John Ruttenberg wrote:

>I have a benchmark program that demonstrates significant performace
>degradation over time.  Here is what this benchmark does:
>
>    1. Create a table with a primary integer key and a blob value.
>    2. Populate the table with 1M rows.  In all cases the blobs are strings
>       with random lengths between 1 and 1k bytes.

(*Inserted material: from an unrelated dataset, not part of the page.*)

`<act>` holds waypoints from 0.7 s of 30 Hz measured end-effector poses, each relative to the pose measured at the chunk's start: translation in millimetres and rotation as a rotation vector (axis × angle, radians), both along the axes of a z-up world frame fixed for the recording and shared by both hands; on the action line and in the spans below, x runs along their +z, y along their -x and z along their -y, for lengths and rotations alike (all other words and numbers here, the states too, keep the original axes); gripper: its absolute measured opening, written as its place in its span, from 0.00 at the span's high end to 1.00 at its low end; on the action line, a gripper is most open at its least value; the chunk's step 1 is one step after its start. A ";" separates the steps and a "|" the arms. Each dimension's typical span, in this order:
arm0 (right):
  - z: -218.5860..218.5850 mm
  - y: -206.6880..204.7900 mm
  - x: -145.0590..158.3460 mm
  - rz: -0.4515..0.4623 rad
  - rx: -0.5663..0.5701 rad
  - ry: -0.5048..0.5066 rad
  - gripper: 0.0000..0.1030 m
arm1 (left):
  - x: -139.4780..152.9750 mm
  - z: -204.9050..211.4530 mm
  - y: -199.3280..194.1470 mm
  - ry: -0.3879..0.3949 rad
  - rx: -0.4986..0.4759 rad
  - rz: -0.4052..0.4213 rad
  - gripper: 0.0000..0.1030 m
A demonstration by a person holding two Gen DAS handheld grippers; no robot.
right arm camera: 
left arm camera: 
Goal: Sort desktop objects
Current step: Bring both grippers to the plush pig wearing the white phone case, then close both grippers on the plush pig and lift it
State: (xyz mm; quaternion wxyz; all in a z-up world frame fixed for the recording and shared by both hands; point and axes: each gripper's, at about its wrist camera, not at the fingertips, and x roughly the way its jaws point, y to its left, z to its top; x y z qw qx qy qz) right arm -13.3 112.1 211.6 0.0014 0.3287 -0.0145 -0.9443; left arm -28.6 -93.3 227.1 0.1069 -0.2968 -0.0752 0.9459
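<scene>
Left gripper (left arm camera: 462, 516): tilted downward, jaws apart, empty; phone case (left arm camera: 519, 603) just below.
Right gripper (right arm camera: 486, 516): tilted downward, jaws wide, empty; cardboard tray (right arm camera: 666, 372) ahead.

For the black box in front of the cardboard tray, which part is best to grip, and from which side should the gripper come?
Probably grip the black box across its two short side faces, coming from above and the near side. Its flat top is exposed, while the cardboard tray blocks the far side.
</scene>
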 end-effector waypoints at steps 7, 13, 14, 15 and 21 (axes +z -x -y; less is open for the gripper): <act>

>    3. Loop foreer, making passes.  A pass does 1M operations each of which
>       is randomly selected and can be either:
>        a. an insert of an existing row, chosen at random, or
>        b. an assert of a new row as in 2.
>        c. Operations are grouped with BEGIN and COMMIT into batches of 1k.
>
>Here are plots of time for each pass on a modern linux machine (fc3, >3GHz
>processor, ide drives), and a modern XP machine (similar hardware).
>
>    http://rutt.smugmug.com/photos/23341774-O.jpg
>
>Both show an immediate and steep degradation.  Fine, it would be great to be
>able to sustain 52 microseconds/operation, but even 10x that is darn good.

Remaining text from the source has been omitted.